GhostfaceThaPharoahe
06-02-2007, 11:29 AM
that actually makes sense in a way, but its not like if there was no more "commercialism" then there would be no more good or "underground" music

UNCLE RUCKUS
06-02-2007, 12:25 PM
I would argue that is in fact an unecessary evil now.
but in the last tiimes you are right on

11th Chamber
06-02-2007, 12:26 PM
and that KRS thing.....he was paid to go on a show and as a man representing hip hop....he's gotta be mature about certain aspects of the game a leader sort of speak....plus he's lost....like so many cats from the past .......sort of like givin up .....

word. I was just thinkin bout this like "damn, I wonder how many people watchin this video or watchin rap city got no idea who this cat talkin to 50 is"
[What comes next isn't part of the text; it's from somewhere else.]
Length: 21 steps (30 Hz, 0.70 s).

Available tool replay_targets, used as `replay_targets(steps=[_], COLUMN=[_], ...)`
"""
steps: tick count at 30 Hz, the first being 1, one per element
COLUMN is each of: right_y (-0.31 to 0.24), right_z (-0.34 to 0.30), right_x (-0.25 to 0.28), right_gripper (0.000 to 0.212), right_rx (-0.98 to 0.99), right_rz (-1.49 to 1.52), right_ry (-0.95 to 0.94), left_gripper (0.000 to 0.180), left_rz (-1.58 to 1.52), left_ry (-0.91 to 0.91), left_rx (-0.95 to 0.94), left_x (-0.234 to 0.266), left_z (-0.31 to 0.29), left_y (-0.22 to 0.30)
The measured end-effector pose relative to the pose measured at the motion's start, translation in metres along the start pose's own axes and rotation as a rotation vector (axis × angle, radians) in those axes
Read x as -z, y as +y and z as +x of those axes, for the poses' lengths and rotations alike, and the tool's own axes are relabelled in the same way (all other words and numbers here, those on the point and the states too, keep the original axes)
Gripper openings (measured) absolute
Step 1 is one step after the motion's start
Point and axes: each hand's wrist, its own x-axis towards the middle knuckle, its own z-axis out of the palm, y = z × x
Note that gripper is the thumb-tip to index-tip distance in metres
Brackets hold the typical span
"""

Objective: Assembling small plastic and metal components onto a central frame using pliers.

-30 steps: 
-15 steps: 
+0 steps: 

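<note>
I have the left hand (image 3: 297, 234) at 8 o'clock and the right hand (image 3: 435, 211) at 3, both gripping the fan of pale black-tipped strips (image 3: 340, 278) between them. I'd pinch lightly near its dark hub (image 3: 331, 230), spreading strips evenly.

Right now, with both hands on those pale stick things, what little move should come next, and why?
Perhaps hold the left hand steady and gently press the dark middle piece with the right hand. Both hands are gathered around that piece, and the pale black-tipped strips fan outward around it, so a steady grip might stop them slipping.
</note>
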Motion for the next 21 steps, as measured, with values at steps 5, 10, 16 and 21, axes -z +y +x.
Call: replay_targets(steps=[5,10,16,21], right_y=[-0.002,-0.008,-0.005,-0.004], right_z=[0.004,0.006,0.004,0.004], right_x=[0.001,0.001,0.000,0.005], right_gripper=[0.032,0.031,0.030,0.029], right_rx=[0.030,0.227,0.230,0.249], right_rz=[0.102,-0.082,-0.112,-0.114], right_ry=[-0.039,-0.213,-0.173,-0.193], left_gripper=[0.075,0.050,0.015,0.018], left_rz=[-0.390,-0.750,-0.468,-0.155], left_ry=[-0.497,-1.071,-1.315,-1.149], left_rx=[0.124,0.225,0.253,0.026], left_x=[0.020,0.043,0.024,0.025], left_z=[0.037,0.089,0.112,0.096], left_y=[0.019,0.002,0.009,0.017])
Onto Tauro's first post, I honestly think that Commercial Hip Hop does help underground hip hop, cause those who dont feel the commercial shit can go directly into the underground shit. Just like in any other music genre. If there was only underground hip hop, and people wasent to into it, then they might just abandon hip hop all together. Same thing for commercial hip hop.

As a listener of both Commercial and Underground hip-hop, I like that there is a somewhat difference between the two.
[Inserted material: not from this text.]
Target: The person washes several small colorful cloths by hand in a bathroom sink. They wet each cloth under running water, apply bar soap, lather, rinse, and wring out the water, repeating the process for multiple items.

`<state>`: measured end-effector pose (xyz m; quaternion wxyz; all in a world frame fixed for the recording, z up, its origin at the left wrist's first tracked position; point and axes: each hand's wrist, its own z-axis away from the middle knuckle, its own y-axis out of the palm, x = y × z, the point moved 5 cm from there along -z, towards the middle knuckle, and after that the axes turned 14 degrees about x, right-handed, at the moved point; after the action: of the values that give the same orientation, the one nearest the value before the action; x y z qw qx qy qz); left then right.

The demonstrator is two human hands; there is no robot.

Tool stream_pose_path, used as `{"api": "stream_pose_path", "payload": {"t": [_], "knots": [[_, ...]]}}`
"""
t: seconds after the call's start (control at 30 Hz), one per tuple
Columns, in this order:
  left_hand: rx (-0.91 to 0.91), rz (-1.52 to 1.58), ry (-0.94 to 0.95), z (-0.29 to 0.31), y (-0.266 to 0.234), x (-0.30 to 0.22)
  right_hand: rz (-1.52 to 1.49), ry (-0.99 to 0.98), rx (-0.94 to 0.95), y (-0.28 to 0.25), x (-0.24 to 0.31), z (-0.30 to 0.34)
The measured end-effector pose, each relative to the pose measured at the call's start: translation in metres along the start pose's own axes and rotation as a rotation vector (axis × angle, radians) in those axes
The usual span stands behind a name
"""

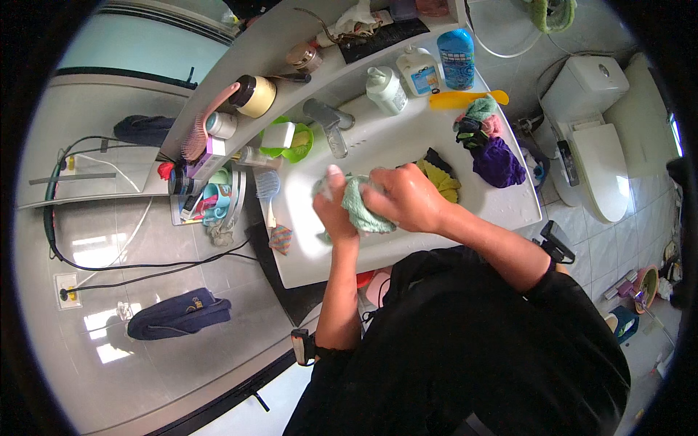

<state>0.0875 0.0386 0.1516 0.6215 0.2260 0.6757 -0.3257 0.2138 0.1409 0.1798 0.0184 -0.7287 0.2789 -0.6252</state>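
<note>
Over the white sink (302, 254) I grip a bunched light green cloth (358, 206) between both hands. My left hand (334, 211) is closed on its left side, thumb pointing up. From the right, my right hand (411, 195) wraps round the same cloth, knuckles uppermost. Behind my right hand, a yellow and black cloth (440, 176) lies in the basin, partly hidden by that hand. The grey faucet (332, 131) stands at the back of the basin, apart from my hands.
Wet-looking purple cloth (499, 162) lies bunched on the sink's right ledge, beside an orange-yellow scraper-like tool (469, 99). Bottles, including a blue one (456, 59), line the back edge. A brush (268, 190) and a green soap dish (299, 149) sit on the left. A toilet (598, 160) stands at right.
</note>
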Motion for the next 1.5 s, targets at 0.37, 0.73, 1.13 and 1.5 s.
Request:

I dont even kno if I just made any sense, im pretty high and tryin to make a good discussion

OTB
06-02-2007, 12:29 PM
Guide Us Not Into Temptation!!

Edgar Erebus
06-02-2007, 02:13 PM
The problem is that the line between hardcore and commercial is being blurred. KRS is a good example of this. Just look how was it in early 90's - commercial cats as Hammer, Vanilla Ice and P.M. Dawn were literally crucified by hardcore hip-hop fans (especially by KRS).
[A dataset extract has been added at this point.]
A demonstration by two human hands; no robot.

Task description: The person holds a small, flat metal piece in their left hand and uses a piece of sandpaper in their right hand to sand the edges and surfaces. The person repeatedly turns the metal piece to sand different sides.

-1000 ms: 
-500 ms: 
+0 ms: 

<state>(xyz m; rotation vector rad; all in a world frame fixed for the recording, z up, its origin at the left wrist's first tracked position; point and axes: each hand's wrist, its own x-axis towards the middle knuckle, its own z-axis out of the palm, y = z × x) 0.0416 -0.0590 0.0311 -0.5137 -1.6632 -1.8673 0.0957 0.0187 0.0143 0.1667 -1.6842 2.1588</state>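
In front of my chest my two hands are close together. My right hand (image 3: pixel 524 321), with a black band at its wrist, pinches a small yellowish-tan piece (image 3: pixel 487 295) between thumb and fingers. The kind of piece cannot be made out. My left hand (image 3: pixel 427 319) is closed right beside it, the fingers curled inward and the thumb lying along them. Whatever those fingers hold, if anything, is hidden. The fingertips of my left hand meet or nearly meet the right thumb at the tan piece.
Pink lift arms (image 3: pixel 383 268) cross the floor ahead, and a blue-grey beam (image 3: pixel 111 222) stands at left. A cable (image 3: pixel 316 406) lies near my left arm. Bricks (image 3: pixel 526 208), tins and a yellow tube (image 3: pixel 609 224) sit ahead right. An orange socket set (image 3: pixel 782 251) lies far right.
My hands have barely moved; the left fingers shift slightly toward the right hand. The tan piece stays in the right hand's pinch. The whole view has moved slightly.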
In mid '90-s there was this panic of selling out, like, many people liked Pac's AEOM of Biggie's Life After Death, but at the same time they were constantly under attack as being too commercial. Not to mention that real commercials like Diddy weren't respected by the "underground" audience - but KRS nevertheless made a collabo with Diddy.

And now we got Cam'Ron, we got 50 Cent and D-Block, which are as commercial-inclined as most of those rappers I mentioned, but now they they ARE hardcore, like they ARE underground with all this buzz and mixtapes and shit. KRS stands with 50 Cent in front of the cameras, shakes his hands and justifies his type of music.

Dig the point?

UNCLE RUCKUS
06-02-2007, 02:29 PM
*; The problem is that the line between hardcore and commercial is being blurred. KRS is a good example of this. Just look how was it in early 90's - commercial cats as Hammer, Vanilla Ice and P.M. Dawn were literally crucified by hardcore hip-hop fans (especially by KRS).

In mid '90-s there was this panic of selling out, like, many people liked Pac's AEOM of Biggie's Life After Death, but at the same time they were constantly under attack as being too commercial. Not to mention that real commercials like Diddy weren't respected by the "underground" audience - but KRS nevertheless made a collabo with Diddy.

And now we got Cam'Ron, we got 50 Cent and D-Block, which are as commercial-inclined as most of those rappers I mentioned, but now they they ARE hardcore, like they ARE underground with all this buzz and mixtapes and shit. KRS stands with 50 Cent in front of the cameras, shakes his hands and justifies his type of music.

Dig the point?
who gives a flying-monkey yo
not the point at all

THE W
06-02-2007, 06:00 PM
i doubt "commercial rap" had much influence on where hell razah wanted to go with his music.